There is also a question mark over one of Germany’s most ambitious plans — the stationing of a 5,000-man brigade in Lithuania that will be the country’s first permanent foreign deployment since the second world war.

Experts say it is still unclear how it will be formed. Potential recruits have no sense yet of where their families will be accommodated, where their children will go to school or where their partners can work.

“You can’t fulfil your promise of sending an operational armoured brigade . . . to Lithuania without additional personnel and material,” Markus Grübel, a CDU MP, told Pistorius in a parliamentary debate last month. “The brigade is so far not backed up with sufficient money. This promise, too, risks being broken.”

That goes to the heart of one of Pistorius’ biggest challenges — personnel.

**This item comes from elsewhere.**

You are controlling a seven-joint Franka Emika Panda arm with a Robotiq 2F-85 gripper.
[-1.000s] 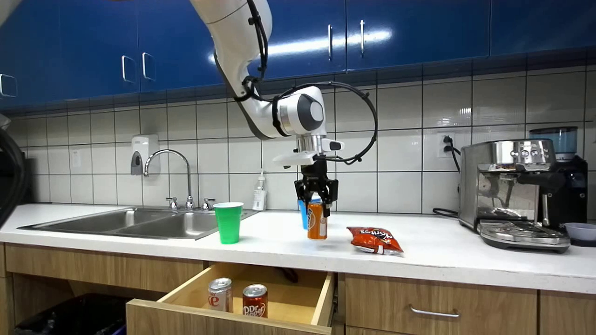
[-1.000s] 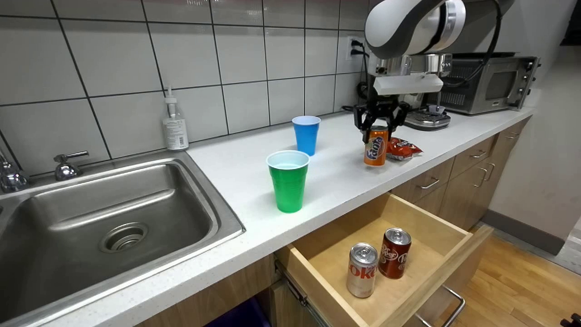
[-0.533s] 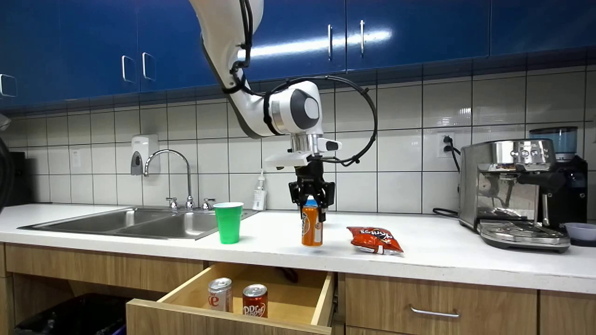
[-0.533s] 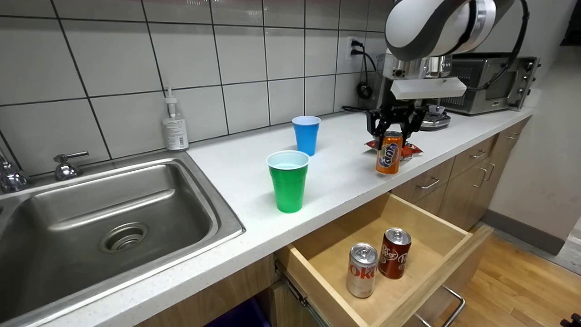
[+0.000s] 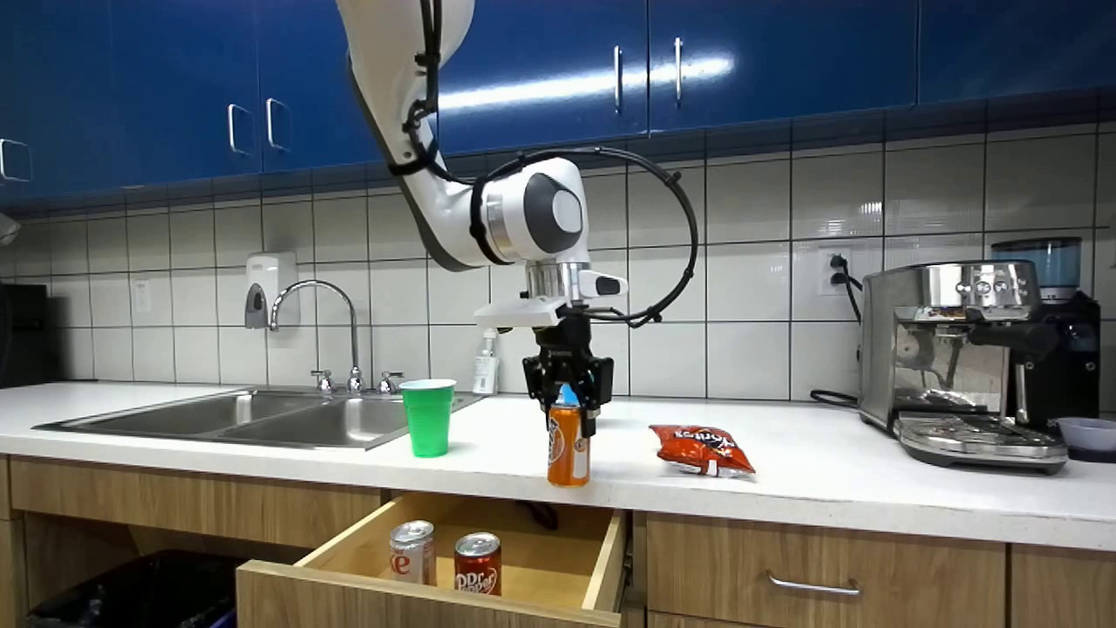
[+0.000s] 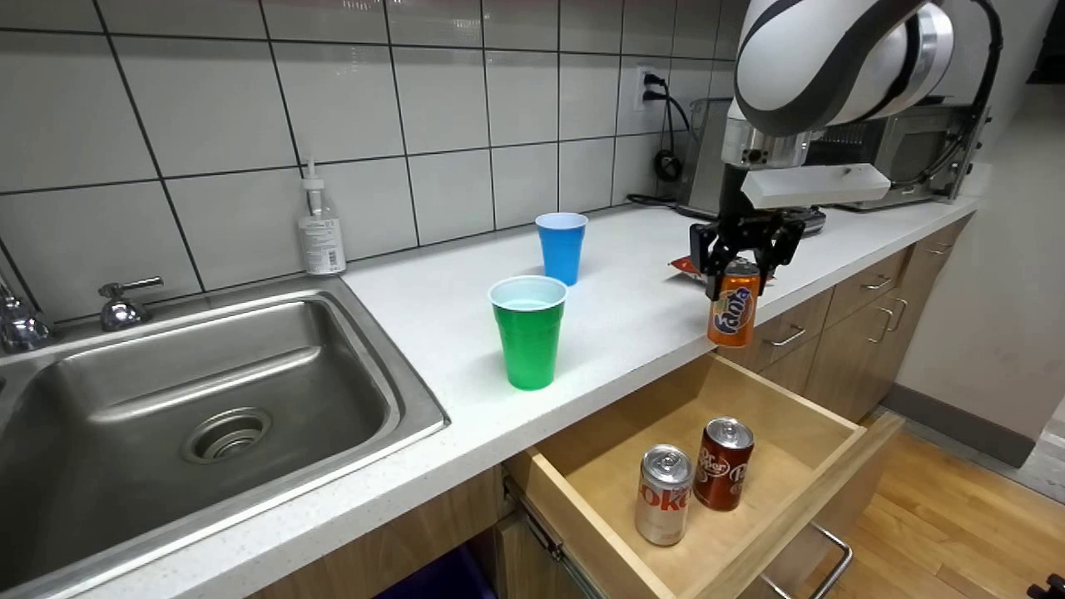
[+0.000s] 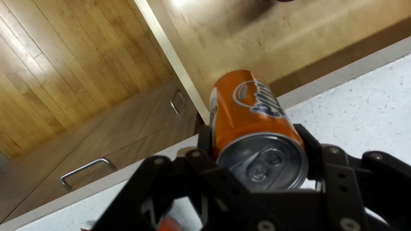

Germany’s defence ministry plans to expand the army from 183,000 active servicemen and women to 203,000 by 2031. But that will be a gargantuan task, especially considering Germany’s ageing population and deepening shortage of skilled workers.

Even now, 20,000 vacancies must be filled every year as professional soldiers and voluntary conscripts leave the service or long-serving officers retire. Statistics show the number of applicants for jobs in the armed forces is declining.

A map of Bundeswehr Air Force Base Holzdorf, with the blue areas showing new buildings to house the Chinooks. The base’s runway is also being expanded, so any plane in the Nato arsenal can land there © Jan Zappner/FT

Yet calls on the Bundeswehr are only expected to grow. Last year, Germany offered to provide Nato with 30,000 troops and 85 aircraft and naval vessels within 30 days of any major conflict, under the alliance’s New Force Model. But finding enough people to fulfil that pledge will, according to Wadephul, be “extraordinarily difficult”. Meanwhile, Russia has shown throughout the Ukraine war that it can draw on vast — though not infinite — resources of manpower.

“We have to be honest: in terms of materiel and personnel, we are lagging behind,” he says.

Holzdorf provides a striking visual metaphor of the personnel shortage, and the scale of the task facing Germany’s military.

At one end of the 2.5km airstrip, a single construction worker, clad in bright orange overalls that mark him out against the dark-grey Brandenburg sky, toils with a shovel shifting hard earth into a pile.

Holzdorf’s commandant, Lieutenant Colonel Sascha Bleibohm, has no illusions about the challenges the federal government faces in reshaping Germany’s armed forces. But he is confident Berlin will stay the course.

“We see from the political side how much will there is to make this a success, I have to say,” he says. “That’s one thing the troops also all recognise.”

For Col Guntsch, the Zeitenwende means that “we are finally being put in a position to fulfil our mission — now but also in the future”. But his optimism is tinged with a warning: “Security does not come for free.”